Tuesday, March 31, 2015

what is meant by raid levels.

(Redundant Array of Independent Disks)


RAID is a storage technology that combines multiple disk drives into a logical unit.
It efficiently stores and retrieves the data across multiple hard drives using raid techniques such as striping, mirroring and parity.

Main advantage of RAID, It provides great redundancy, performance, increased bandwidth, and protects the data against hard drive crashes.

Hardware Raid:
Hardware Raid which comes along with a specific hardware disk array called Raid hardware controller. It can be configure on BIOS level of the system.

Raid array adapters/controllers plug into a host bus slot [typically a 133 MB/sec PCI bus]. Arrays are available for mid- to high-end servers due to cost.
Lower-cost bus-based array adapters are now available for entry-level servers.

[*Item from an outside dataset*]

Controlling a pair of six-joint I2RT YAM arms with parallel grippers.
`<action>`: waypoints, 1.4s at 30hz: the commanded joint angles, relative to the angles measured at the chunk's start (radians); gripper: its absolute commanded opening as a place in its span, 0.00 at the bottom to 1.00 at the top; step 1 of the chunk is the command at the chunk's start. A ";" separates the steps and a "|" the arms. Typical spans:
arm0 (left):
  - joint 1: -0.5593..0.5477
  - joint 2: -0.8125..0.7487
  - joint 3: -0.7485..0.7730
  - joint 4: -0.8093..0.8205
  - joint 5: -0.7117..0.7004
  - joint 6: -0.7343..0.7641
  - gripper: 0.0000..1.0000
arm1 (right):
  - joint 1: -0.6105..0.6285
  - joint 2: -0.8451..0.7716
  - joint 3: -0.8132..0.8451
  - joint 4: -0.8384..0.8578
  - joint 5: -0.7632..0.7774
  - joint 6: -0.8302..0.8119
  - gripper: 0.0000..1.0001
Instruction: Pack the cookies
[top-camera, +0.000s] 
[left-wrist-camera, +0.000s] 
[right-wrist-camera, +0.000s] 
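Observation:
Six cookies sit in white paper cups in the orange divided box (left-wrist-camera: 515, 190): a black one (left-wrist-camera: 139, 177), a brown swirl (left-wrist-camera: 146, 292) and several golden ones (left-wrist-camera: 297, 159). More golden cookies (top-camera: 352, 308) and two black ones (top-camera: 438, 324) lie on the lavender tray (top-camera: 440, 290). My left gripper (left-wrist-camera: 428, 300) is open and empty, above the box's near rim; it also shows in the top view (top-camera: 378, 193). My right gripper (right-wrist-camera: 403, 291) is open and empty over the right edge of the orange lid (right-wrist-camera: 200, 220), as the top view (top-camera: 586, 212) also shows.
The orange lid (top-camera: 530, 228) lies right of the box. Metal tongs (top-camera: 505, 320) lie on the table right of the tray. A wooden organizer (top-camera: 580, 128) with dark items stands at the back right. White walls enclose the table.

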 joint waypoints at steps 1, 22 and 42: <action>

External Hardware RAID Card Intelligent external array controllers "bridge" between one or more server I/O interfaces and single-or multiple-device channels.

Software Raid:
Here operating system acts as Software Raid controller; it can be implementing OS Kernel level.
The performance of a software-raid depends on the server CPU performance and load.

Striping: Disk striping is the process of dividing data into blocks and spreading the data blocks across several hard disks. which can be as small as one sector (512 bytes) or as large as several megabytes.

Parity: Parity is a combination of data storing in foam of images. The parity drive points to data drives. But if loss parity drives we can’t access the data drives.